** Opening DATASET CONTENT block **
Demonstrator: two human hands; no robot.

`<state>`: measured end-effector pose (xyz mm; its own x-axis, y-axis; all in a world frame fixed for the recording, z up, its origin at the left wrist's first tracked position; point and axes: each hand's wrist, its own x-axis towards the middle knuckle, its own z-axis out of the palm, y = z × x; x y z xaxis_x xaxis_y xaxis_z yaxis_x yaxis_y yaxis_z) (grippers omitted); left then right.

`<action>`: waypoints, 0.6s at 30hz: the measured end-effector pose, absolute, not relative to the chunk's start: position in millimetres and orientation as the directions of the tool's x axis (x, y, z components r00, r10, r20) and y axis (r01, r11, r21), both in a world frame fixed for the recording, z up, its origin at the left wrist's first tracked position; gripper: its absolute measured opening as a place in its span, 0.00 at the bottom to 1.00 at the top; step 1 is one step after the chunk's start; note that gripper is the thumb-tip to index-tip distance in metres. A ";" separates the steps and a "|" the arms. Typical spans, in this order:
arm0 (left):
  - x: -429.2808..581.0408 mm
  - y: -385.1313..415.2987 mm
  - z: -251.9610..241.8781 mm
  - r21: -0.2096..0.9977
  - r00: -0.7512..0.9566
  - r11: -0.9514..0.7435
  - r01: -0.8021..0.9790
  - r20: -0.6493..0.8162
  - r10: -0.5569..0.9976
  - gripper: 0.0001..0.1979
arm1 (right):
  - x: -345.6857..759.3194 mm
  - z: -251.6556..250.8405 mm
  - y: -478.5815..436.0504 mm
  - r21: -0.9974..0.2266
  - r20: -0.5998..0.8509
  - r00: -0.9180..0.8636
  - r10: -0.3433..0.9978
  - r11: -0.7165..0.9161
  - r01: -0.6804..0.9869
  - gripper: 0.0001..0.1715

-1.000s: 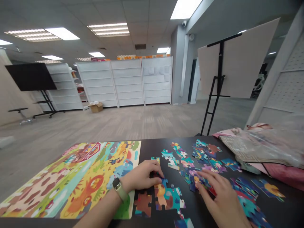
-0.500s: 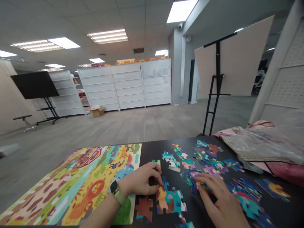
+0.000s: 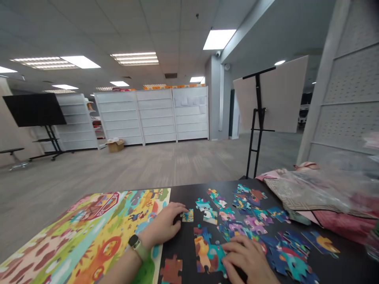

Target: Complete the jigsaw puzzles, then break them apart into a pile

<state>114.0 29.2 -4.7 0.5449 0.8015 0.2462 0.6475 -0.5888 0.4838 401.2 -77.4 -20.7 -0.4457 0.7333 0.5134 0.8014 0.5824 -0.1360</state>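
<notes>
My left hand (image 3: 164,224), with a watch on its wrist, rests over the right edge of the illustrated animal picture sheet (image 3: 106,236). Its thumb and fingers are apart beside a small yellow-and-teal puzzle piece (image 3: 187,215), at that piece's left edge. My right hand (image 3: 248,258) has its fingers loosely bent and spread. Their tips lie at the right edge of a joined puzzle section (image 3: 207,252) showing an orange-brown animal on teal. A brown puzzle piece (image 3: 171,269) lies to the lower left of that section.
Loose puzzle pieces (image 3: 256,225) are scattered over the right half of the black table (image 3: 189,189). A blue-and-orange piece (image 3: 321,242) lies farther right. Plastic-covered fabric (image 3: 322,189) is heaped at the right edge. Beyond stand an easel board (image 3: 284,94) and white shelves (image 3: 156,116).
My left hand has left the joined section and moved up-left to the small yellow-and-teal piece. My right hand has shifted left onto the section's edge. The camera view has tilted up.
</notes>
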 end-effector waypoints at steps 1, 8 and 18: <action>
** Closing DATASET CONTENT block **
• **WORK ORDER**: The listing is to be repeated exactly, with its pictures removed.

• **EXERCISE OUTPUT**:
Demonstrator: two human hands; no robot.

`<state>`: measured end-effector pose (xyz mm; its own x-axis, y-axis; all in a world frame fixed for the recording, z up, its origin at the left wrist's first tracked position; point and axes: each hand's wrist, its own x-axis towards the middle knuckle, its own z-axis out of the palm, y = z × x; x y z xaxis_x xaxis_y xaxis_z yaxis_x yaxis_y yaxis_z) (grippers omitted); left then right.

`<action>`: waypoints, 0.6s at 30hz: the measured end-effector pose, absolute, not relative to the chunk's start: position in millimetres and orientation as the directions of the tool's x axis (x, y, z components r00, r10, r20) and y axis (r01, r11, r21), both in a world frame fixed for the recording, z up, its origin at the left wrist's first tracked position; gripper: its absolute measured opening as a place in its span, 0.00 at the bottom to 1.00 at the top; step 1 is one step after the chunk's start; note that gripper is the thumb-tip to index-tip distance in metres. A ";" separates the steps and a "|" the arms. Typical spans, in this order:
arm0 (left):
  - x: -429.2808..581.0408 mm
  - y: -385.1313..415.2987 mm
  - z: -251.9610..241.8781 mm
  - r21: -0.2096..0.9977
  - r00: -0.7512..0.9566
  - r11: -0.9514..0.7435
  - r01: -0.8021..0.9790
  - r20: -0.6493..0.8162
  - r10: -0.5569..0.9976
  - gripper: 0.0001..0.1979
arm1 (right):
  - x: -345.6857..759.3194 mm
  - z: -251.6556..250.8405 mm
  - y: -478.5815..436.0504 mm
  - r21: -0.9974..0.2266
  - r20: -0.5998..0.8509
  - r00: -0.9180..0.8636
  - r10: -0.3433..0.9978
  - r11: -0.7165..0.9161
  - r01: -0.6804..0.9869
  - gripper: 0.0001..0.1715

-1.000s: 
-0.500s: 
+0.000s: 

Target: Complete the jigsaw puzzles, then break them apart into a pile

<state>114.0 29.2 -4.7 0.5449 0.8015 0.2462 0.6475 -0.5888 0.4838 401.2 -77.4 -20.7 -0.4457 0.7333 0.5134 0.8014 0.5824 -0.1360</state>
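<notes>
My left hand (image 3: 164,224), with a watch on its wrist, rests over the right edge of the illustrated animal picture sheet (image 3: 106,236). Its thumb and fingers are apart beside a small yellow-and-teal puzzle piece (image 3: 187,215), at that piece's left edge. My right hand (image 3: 248,258) has its fingers loosely bent and spread. Their tips lie at the right edge of a joined puzzle section (image 3: 207,252) showing an orange-brown animal on teal. A brown puzzle piece (image 3: 171,269) lies to the lower left of that section.
Loose puzzle pieces (image 3: 256,225) are scattered over the right half of the black table (image 3: 189,189). A blue-and-orange piece (image 3: 321,242) lies farther right. Plastic-covered fabric (image 3: 322,189) is heaped at the right edge. Beyond stand an easel board (image 3: 284,94) and white shelves (image 3: 156,116).
My left hand has left the joined section and moved up-left to the small yellow-and-teal piece. My right hand has shifted left onto the section's edge. The camera view has tilted up.
</notes>
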 end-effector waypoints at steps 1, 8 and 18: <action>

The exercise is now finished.